The system is becoming seamless and easier for persons in health club programs to use technology to get labs done independently and use those labs to improve their overall health. Lab Corp, the nation's leading blood lab draw company has partnered with online Request-A-Test to host a selection of hundreds of tests. For the purposes of health clubs, tests may be reduced to cardiovascular (Total Cholesterol, HDL, LDL, VLDL, Triglycerides), fasting blood glucose and A1c (diabetes markers) and C-reactive protein (vascular inflammation). These tests give a pretty good indication of where the body is regarding weight loss, blood pressure measurement, dietary changes and weight loss. There are many other tests, such as immune markers, hormone panels and sports performance blood values.

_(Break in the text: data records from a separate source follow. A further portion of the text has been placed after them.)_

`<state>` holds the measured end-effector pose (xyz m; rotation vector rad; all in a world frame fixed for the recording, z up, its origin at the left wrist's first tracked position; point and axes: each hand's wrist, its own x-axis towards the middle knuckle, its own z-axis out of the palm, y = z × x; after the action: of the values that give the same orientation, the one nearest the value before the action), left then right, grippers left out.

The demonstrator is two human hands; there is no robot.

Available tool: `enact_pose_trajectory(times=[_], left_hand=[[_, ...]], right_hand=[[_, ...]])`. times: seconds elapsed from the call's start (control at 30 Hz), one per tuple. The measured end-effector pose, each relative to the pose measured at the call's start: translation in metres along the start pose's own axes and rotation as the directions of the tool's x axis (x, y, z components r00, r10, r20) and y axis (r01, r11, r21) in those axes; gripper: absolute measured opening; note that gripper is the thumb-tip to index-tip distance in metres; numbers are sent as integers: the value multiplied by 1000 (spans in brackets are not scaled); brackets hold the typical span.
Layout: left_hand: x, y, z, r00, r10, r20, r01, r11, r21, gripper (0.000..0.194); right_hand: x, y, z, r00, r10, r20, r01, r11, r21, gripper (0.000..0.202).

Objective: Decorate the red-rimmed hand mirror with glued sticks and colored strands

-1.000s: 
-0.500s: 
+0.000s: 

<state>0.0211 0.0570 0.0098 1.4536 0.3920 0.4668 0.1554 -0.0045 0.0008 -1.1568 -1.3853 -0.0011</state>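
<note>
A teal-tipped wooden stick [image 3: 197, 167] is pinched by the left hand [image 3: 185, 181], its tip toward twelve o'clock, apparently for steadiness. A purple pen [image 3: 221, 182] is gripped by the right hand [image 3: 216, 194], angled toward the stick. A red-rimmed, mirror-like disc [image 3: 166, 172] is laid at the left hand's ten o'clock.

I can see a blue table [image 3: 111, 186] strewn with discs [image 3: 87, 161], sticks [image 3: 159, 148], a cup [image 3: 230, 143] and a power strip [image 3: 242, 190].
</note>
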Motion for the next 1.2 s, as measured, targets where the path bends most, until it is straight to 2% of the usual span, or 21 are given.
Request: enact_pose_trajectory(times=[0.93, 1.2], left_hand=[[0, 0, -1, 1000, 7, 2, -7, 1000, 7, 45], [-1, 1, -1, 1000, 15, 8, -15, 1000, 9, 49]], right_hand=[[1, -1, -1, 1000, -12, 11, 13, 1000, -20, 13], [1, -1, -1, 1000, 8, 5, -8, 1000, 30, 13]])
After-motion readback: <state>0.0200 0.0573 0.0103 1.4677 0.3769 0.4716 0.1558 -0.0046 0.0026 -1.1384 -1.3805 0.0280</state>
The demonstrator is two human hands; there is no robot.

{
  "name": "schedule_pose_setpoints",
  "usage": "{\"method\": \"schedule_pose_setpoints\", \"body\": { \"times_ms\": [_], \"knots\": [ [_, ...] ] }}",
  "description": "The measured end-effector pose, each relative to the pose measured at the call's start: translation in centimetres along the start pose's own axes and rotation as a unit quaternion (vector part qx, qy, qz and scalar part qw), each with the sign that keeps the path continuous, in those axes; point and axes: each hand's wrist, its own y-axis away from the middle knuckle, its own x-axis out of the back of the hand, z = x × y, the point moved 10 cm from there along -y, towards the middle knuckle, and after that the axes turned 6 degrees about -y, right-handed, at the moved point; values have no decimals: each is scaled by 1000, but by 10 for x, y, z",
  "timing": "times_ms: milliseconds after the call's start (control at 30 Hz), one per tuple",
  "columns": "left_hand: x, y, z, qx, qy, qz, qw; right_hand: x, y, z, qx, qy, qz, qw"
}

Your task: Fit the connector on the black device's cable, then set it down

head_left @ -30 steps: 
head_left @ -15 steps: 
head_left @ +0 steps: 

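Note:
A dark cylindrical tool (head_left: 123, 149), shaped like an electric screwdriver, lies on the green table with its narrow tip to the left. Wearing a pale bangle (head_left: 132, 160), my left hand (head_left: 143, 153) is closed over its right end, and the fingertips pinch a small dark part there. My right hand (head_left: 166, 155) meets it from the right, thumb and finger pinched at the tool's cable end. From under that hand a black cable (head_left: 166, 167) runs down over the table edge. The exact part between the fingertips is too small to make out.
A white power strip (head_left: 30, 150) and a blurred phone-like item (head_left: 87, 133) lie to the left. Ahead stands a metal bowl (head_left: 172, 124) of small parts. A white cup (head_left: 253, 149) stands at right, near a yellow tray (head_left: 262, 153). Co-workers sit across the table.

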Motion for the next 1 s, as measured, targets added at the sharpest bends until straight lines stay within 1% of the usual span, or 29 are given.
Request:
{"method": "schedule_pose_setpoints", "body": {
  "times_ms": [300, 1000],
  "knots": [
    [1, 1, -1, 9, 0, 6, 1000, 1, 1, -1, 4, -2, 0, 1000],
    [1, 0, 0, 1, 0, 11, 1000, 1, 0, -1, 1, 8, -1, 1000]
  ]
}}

One aspect of gaining knowledge of blood labs is the new CEU course called the Blood Lab Wellness Specialist. This course gives an overview of labs and details some of the issues that trainers and therapists may encounter when dealing in the blood lab space. The strength of using software such as Health Stats cannot be overlooked, as it simplifies the assessment process to include labs on a regular basis.

Future programs for clinical exercise will make use of blood labs as often as trainers use blood pressure cuffs today. It will add significant value to training sessions, as the aspects of health are now married with the fitness values of body composition, strength and endurance that are the hallmark of fitness training and progression.